Any picture in the material should be left out, while all other lines are copied exactly.
··· Material provided
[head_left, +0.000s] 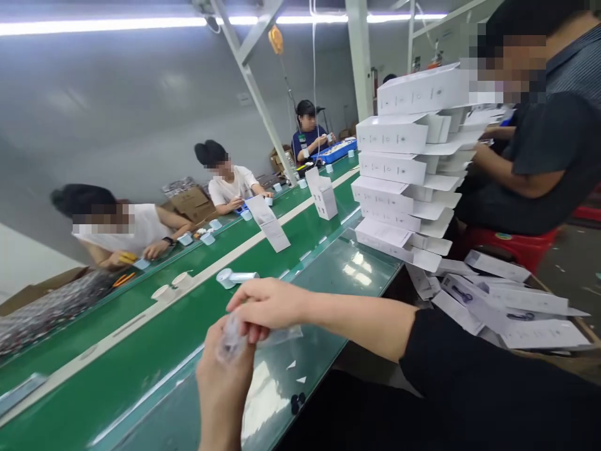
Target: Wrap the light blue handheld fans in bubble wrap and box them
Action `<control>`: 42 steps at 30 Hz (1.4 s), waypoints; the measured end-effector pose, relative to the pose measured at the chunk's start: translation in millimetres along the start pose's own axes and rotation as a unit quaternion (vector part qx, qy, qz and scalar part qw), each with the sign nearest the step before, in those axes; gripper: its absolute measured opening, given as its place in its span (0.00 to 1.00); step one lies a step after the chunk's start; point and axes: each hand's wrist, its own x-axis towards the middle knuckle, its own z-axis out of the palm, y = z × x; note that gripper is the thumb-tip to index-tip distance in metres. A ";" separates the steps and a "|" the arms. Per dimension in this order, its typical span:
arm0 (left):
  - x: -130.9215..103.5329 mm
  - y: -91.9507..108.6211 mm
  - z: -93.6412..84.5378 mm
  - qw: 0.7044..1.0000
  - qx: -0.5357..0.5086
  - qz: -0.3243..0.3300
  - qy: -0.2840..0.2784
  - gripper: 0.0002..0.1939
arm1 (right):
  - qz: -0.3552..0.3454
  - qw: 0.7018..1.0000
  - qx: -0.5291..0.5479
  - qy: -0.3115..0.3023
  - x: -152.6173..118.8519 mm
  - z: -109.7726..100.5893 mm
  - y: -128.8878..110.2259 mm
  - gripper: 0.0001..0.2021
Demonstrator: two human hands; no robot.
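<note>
My left hand [228, 363] is raised over the edge of the green conveyor, its fingers wrapped round a crumpled clear plastic bag [231, 341]. From the right, my right hand [265, 307] reaches across and meets it, fingers bent on the same plastic. A loose end of clear film [286, 335] sticks out below my right hand. What is inside the plastic is too blurred to tell. Just beyond my hands, a pale blue-white cylindrical part [228, 278] lies on the green belt [188, 319].
Open white boxes [392, 169] stand in a tall stack on the glass tabletop [328, 282]; more boxes [511, 300] lie at right. Two cartons stand on the belt. Small black pieces [297, 403] lie near the table edge. Several people sit around the line.
</note>
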 end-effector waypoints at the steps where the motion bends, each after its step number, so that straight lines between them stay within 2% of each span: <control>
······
Exercise response:
[head_left, +0.000s] 
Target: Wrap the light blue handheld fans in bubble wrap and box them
Action `<control>`: 42 steps at 30 Hz (1.4 s), waypoints; the measured end-effector pose, relative to the pose measured at the chunk's start: translation in millimetres along the start pose's own axes and rotation as a unit quaternion (vector part qx, qy, qz and scalar part qw), each with the sign nearest the step before, in those axes; gripper: its absolute measured opening, given as its place in its span (0.00 to 1.00); step one lies a step after the chunk's start; point and axes: each hand's wrist, its own x-axis towards the middle knuckle, its own z-axis out of the palm, y = z × x; note that gripper is the thumb-tip to index-tip distance in metres. A ";" separates the steps and a "|" the arms. Per dimension in this order, its typical span:
arm0 (left):
  - x: -130.9215..103.5329 mm
  - y: -91.9507..108.6211 mm
  - z: -93.6412..84.5378 mm
  - qw: 0.7044..1.0000
  - qx: -0.5357..0.5086
  - qz: -0.3243..0.3300
  - qy: -0.2840..0.2784
  - gripper: 0.0002..0.1939
arm1 (right):
  - qz: -0.3552..0.3454
  - qw: 0.7018..1.0000
  - qx: -0.5291..0.5479
  - qy: -0.3115..0.3023
  - x: -152.6173..118.8519 mm
  - z: -109.7726..100.5893 mm
  - y: -128.8878..110.2259 mm
  - gripper: 0.0001..0.2021
Demonstrator: two human hands; no robot.
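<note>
My left hand [228, 363] is raised over the edge of the green conveyor, its fingers wrapped round a crumpled clear plastic bag [231, 341]. From the right, my right hand [265, 307] reaches across and meets it, fingers bent on the same plastic. A loose end of clear film [286, 335] sticks out below my right hand. What is inside the plastic is too blurred to tell. Just beyond my hands, a pale blue-white cylindrical part [228, 278] lies on the green belt [188, 319].
Open white boxes [392, 169] stand in a tall stack on the glass tabletop [328, 282]; more boxes [511, 300] lie at right. Two cartons stand on the belt. Small black pieces [297, 403] lie near the table edge. Several people sit around the line.
</note>
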 end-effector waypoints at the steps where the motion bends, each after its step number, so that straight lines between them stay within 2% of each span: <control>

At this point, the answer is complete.